■ Exercise instructions:
Would you transcribe exactly the lines from the one containing "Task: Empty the" to the last line of the data below, both ends included, but none of the pictures?

■ Dataset extract:
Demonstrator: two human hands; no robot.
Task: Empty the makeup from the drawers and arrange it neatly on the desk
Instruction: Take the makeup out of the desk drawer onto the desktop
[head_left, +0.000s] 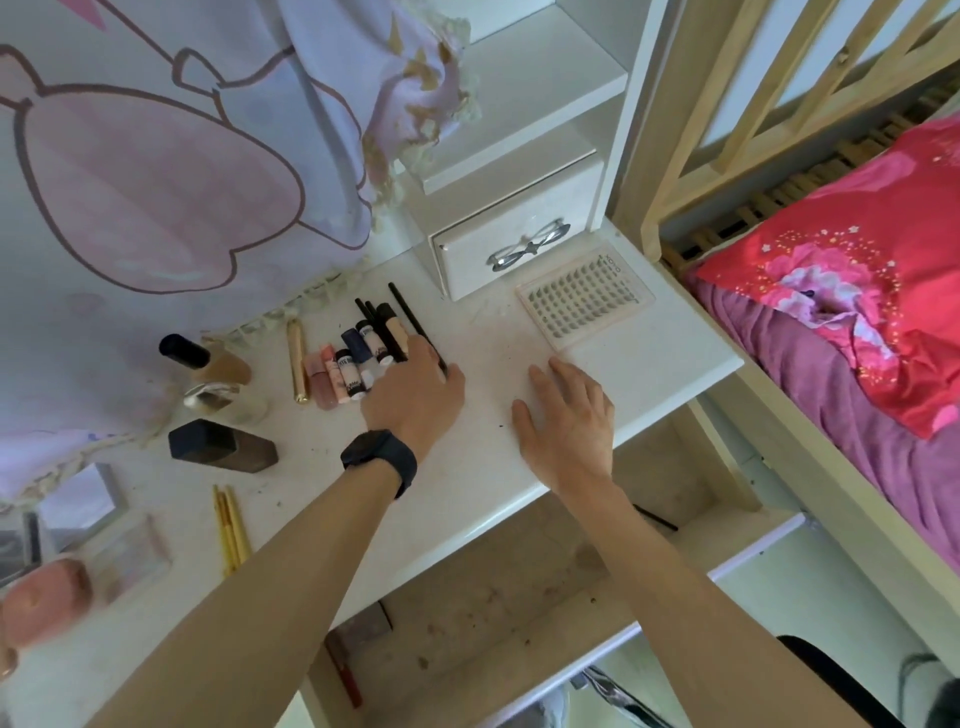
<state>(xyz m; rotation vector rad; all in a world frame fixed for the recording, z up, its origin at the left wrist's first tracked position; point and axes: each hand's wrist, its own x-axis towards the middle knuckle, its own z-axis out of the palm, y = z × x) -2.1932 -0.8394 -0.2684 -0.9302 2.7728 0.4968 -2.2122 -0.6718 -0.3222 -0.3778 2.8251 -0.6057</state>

■ Answer section:
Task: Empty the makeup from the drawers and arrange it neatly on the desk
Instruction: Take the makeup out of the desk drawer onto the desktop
[head_left, +0.000s] 
<state>(xyz m; rotation vector rad; all in a world frame fixed for the recording, z up, its origin at the left wrist's first tracked position; point and axes: each hand's wrist, its own x-axis towards the middle knuckle, its own z-axis out of the palm, y = z × x) -2.1932 -0.8394 -0.2684 -0.9302 2.7728 0.4968 -2.2122 -0.6718 -0.3222 -0.3778 2.8251 -0.6057</state>

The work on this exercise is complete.